林衝輕輕擺動了自己的身軀,就靈活地讓開了這一襲擊,然後用手中的棍尾甩了武士的頭部一棍。這一棍結結實實打在臉上和耳朵上,武士吃痛本能地彎腳後退,林衝見勢就是飛起一腳狠狠踹在武士胸膛。
這一踹,力大無窮,武士倒飛出去,重重摔出堂外,激起了一片灰塵。
林衝沒有就此罷休,另一名武士感覺一道涼風吹來,卻是飛快運動著的林衝高大身軀帶來的風,武士見了同伴的慘狀,小心異常,圍攻先防。
武士雙手護住了頭部,用長腳去打算踢林衝一腳。
林衝輕笑一聲,用手拉住這隻腳往後一帶,然後武士就失去了平衡,林衝的棍棒帶起一道殘影,一聲悶聲響起,敲在了武士戰立的那隻腿上。
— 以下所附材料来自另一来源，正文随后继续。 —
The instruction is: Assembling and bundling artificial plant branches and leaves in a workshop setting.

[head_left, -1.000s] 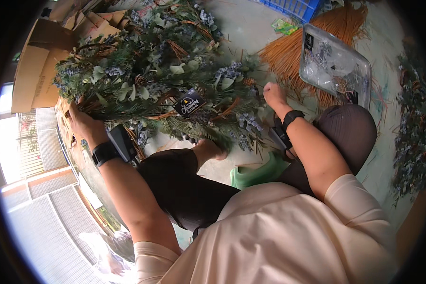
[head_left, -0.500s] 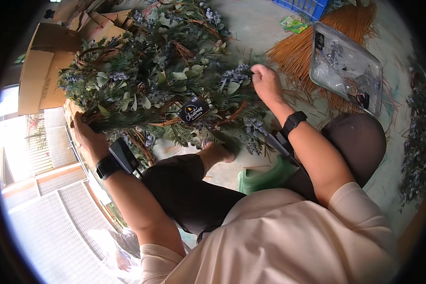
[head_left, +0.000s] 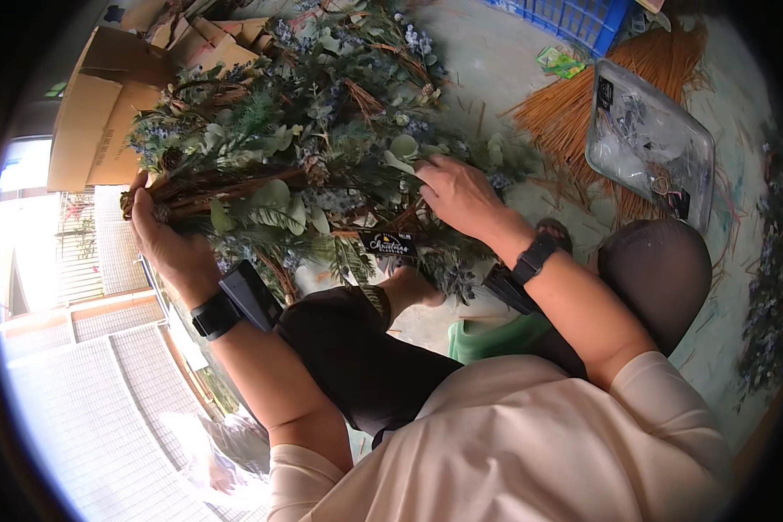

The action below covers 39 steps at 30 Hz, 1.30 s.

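An artificial garland [head_left: 261, 187] of pine sprigs, round green leaves, brown twigs and a pine cone stretches in front of me. My left hand [head_left: 172, 248] is closed around the bundled twig end at its left. My right hand [head_left: 463, 196] is closed at the garland's right part, with thumb and fingers on a pale green leaf [head_left: 400, 155]. Between and below the hands hangs a black card tag [head_left: 387, 246] with white print. Behind lies a heap of similar greenery with blue berries [head_left: 322, 83]. Part of the left fingers is hidden by twigs.
Cardboard boxes [head_left: 109, 113] stand at the far left. To the right are a clear plastic tray [head_left: 648, 130] with small items, a straw broom [head_left: 557, 113] and a blue crate [head_left: 574, 22]. A green stool [head_left: 496, 337] is beneath me. More greenery [head_left: 761, 296] lies far right.
My right hand has come left and down onto a leaf. The garland's twig end has turned in my left hand, showing more bare brown twigs, and the tag has shifted right and down.
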Motion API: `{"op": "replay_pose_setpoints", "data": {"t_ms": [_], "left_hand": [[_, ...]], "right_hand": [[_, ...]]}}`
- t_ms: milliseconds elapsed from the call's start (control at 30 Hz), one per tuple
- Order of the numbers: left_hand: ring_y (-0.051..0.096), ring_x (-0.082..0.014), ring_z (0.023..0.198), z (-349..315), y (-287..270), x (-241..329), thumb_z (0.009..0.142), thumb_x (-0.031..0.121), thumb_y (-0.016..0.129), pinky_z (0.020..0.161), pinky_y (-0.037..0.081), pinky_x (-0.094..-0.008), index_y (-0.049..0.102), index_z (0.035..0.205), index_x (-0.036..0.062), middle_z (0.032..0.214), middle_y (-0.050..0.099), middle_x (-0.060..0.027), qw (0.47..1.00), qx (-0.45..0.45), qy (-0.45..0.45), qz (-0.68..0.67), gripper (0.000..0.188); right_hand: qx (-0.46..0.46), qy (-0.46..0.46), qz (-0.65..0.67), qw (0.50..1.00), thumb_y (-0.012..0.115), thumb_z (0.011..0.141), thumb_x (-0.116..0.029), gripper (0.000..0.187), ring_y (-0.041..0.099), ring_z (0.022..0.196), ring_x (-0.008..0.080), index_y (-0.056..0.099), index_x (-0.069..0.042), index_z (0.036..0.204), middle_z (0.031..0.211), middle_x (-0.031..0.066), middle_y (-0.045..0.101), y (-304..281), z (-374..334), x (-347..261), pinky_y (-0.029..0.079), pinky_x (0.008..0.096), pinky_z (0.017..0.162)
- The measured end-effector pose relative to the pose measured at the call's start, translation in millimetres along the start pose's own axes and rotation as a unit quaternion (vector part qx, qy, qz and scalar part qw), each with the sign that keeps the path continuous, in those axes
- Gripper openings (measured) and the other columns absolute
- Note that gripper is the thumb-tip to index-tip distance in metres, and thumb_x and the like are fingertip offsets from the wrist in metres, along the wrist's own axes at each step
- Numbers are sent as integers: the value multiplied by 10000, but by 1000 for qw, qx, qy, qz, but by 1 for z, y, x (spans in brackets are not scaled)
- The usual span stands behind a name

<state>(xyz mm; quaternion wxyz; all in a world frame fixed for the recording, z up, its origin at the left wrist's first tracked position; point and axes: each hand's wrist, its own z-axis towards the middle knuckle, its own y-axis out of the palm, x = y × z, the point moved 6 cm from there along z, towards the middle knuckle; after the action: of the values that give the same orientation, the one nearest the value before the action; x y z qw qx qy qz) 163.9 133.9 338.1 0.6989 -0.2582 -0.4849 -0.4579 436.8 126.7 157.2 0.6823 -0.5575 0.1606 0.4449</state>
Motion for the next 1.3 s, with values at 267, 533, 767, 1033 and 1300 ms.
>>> {"op": "replay_pose_setpoints", "data": {"t_ms": [267, 533, 767, 1033, 1300], "left_hand": [[519, -176, 877, -9, 5, -15, 817, 190, 472, 766, 438, -326, 490, 1093, 29, 927, 570, -77, 994, -101, -12, -42, 321], [511, -183, 886, -13, -13, -14, 782, 197, 516, 773, 432, -329, 477, 1102, 31, 952, 570, -76, 993, -114, -31, -18, 363], [519, -171, 838, -26, -4, -9, 772, 166, 494, 713, 436, -291, 479, 1081, 37, 932, 573, -93, 993, -115, -19, -9, 335], [530, -206, 830, -36, 41, 19, 752, 161, 523, 765, 437, -337, 468, 1035, 43, 882, 560, -113, 970, -161, -2, -180, 312], [526, -234, 855, -50, 76, 0, 724, 229, 572, 871, 391, -487, 421, 1005, 59, 882, 520, -90, 934, -316, -47, -161, 361]], "right_hand": [[84, -38, -49, 995, 477, 703, 12, 117, 512, 745, 306, 544, -34, 787, 768, 129, 475, -32, -6, 7, 430, 395, 647], [172, -89, -88, 977, 494, 724, -20, 61, 491, 735, 280, 535, -42, 763, 760, 103, 462, -66, 14, -14, 419, 373, 643], [-66, 7, -50, 997, 528, 720, -89, 138, 548, 782, 337, 572, -26, 835, 819, 154, 550, 1, -14, 23, 444, 414, 679], [-227, 103, 55, 967, 635, 687, -183, 306, 547, 780, 205, 554, -26, 936, 843, 106, 582, -71, 11, 9, 434, 312, 716], [184, -233, 46, 954, 621, 670, -32, 274, 500, 983, 247, 568, -33, 939, 1008, 87, 560, -103, 23, -105, 405, 348, 845]]}}
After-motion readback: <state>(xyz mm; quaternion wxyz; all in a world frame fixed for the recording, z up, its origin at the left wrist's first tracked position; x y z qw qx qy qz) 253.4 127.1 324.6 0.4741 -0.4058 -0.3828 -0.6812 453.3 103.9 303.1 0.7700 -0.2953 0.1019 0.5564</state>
林衝身姿矯捷卻也是力氣驚人,這一棍,直接把武士打摔在地。
沒做停歇,黑色之影再次閃動。
朱勔的神色陷入了一陣陣驚恐之中。這回踢到鐵板了。
賓客們卻是瞠目結舌地看著這一場免費的武藝展示。
趙楷沒有驚奇,屈指叩響了座椅旁邊的案桌,待著林衝個人表演秀結束。
幾個呼吸的功夫,朱家主屋內的所有武士全部躺在了地上,一個個痛苦地翻滾,然後發出難聽的呻吟。
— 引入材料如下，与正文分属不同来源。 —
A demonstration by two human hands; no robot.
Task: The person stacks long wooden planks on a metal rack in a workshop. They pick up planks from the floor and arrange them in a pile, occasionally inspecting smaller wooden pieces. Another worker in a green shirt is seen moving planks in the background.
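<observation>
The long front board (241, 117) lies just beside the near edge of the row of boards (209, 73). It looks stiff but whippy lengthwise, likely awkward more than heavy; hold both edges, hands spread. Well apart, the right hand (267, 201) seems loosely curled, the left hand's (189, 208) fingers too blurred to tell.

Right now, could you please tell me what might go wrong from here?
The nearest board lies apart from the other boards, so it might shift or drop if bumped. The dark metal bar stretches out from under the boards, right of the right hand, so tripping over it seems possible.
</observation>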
“拿下朱勔。”趙楷冷聲說道,林衝會意,提起棍子,快步走到朱勔身前。
朱勔被嚇了個面如土色,卻是咬著牙,沒有求饒,像他這種皇上急缺的重要人物,他就不相信趙楷能夠如此輕易地搬倒他。
林衝過來,一隻手搭上他的肩,然後一發力就把這個虛弱的胖子拉跪倒在地。
趙楷站了起來,拍了拍手,“好膽,竟敢襲擊本王,判你謀逆死刑也不為過。”
朱勔冷哼一聲,別過臉去。
趙楷笑著圍著朱勔走了幾步, 就是一發狠,一腳狠狠地踹在了朱勔的胖臉上,趙楷不過癮,拉住林衝做支撐,再狠狠地在朱勔臉上搓了幾下,才放下腳來,“這件事,還不算完。”
“殿下,你這般侮辱臣子,恐怕不是為上之道!”朱衝心疼自己兒子那張英俊帥氣的臉,也顧不得身份,趕緊開口說道。
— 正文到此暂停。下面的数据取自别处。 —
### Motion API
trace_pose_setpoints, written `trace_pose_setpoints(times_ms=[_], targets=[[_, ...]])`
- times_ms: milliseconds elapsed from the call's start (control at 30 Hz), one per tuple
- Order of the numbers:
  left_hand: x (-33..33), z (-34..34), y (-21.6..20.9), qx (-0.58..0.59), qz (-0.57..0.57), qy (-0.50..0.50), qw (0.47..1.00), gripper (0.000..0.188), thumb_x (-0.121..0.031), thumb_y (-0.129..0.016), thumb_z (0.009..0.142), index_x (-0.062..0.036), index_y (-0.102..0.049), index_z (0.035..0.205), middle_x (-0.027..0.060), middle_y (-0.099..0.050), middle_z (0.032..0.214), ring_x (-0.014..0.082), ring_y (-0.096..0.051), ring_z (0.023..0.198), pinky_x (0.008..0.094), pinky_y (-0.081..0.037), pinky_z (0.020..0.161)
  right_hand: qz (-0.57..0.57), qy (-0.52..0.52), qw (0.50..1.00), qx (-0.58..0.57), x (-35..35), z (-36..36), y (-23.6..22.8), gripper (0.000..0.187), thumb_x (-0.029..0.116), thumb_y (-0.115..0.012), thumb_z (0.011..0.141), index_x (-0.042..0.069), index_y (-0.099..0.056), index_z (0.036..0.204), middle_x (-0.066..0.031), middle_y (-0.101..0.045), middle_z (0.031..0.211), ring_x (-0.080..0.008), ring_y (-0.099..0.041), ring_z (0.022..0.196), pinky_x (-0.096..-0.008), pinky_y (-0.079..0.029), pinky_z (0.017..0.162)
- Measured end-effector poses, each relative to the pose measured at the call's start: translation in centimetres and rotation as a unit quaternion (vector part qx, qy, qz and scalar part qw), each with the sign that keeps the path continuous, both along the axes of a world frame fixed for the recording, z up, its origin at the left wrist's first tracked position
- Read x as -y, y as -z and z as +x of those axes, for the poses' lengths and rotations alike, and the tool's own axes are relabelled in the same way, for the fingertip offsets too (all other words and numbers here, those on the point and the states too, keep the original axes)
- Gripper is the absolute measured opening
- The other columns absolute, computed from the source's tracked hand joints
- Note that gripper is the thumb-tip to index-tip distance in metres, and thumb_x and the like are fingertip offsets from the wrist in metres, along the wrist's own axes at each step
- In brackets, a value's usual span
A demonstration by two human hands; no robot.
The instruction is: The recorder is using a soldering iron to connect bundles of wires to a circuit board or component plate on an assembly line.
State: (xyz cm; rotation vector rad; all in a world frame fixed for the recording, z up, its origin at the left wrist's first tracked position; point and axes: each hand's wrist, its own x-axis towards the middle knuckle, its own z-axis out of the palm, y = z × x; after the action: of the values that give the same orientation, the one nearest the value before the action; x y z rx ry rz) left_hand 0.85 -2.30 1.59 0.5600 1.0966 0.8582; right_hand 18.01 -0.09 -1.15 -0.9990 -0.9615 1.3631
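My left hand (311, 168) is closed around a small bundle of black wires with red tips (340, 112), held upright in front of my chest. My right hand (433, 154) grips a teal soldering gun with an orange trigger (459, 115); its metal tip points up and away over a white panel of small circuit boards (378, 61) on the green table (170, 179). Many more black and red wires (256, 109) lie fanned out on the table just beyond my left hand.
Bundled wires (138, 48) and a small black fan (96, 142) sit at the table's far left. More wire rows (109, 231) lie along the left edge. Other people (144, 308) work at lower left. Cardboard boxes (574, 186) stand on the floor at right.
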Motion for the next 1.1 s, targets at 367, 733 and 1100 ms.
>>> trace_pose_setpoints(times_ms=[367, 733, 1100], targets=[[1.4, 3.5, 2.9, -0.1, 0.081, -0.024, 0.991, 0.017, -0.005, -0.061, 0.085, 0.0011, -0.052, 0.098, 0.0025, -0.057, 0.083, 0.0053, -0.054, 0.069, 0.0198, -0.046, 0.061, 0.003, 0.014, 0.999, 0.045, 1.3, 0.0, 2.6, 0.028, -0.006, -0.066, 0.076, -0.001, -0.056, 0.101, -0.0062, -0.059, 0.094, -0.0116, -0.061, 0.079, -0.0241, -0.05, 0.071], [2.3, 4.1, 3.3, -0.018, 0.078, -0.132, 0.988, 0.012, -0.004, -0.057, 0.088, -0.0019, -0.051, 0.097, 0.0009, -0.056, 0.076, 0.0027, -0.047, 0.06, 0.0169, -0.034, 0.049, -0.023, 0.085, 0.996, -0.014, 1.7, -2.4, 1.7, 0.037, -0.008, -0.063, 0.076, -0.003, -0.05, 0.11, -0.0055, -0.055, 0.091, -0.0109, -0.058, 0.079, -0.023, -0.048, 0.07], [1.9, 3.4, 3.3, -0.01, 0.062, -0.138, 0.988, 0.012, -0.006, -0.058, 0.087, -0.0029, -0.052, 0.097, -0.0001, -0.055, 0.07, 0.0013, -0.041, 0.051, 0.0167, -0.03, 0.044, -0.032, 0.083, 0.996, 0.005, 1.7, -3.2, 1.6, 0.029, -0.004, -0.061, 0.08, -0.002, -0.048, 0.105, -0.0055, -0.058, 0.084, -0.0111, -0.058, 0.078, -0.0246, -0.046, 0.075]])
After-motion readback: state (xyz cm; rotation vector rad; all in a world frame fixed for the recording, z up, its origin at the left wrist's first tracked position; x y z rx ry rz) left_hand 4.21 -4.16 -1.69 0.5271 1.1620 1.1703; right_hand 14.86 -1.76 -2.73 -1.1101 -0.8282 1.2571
趙楷轉過頭,冷冷地看了他一眼,然後陰森森地問,“那本王要是侮辱的是一個竟敢襲擊大宋皇子的逆臣可否有問題呢?”
這句話嚇到了朱衝,趙楷其中的殺意明顯,朱衝不敢再刺激這位暴怒狀態的幼龍。
朱衝這下倒是不敢說話了,只能眼巴巴看著趙楷在自己親兒子臉上留下了標記。
“這婚,”趙楷剛剛開口,朱衝立馬就趕緊求饒,“不結了,不結了”
朱勔雖然在一旁被狠狠踹了一腳,卻也是哼哼唧唧地鬧騰著,在這種情況下居然還對老爹這種明哲保身的做法尤為不滿。
趙楷冷哼一聲,“誰說不結了?”說完,趙楷一正衣襟,別有深意地看了一眼語寒,說,“本王來結!”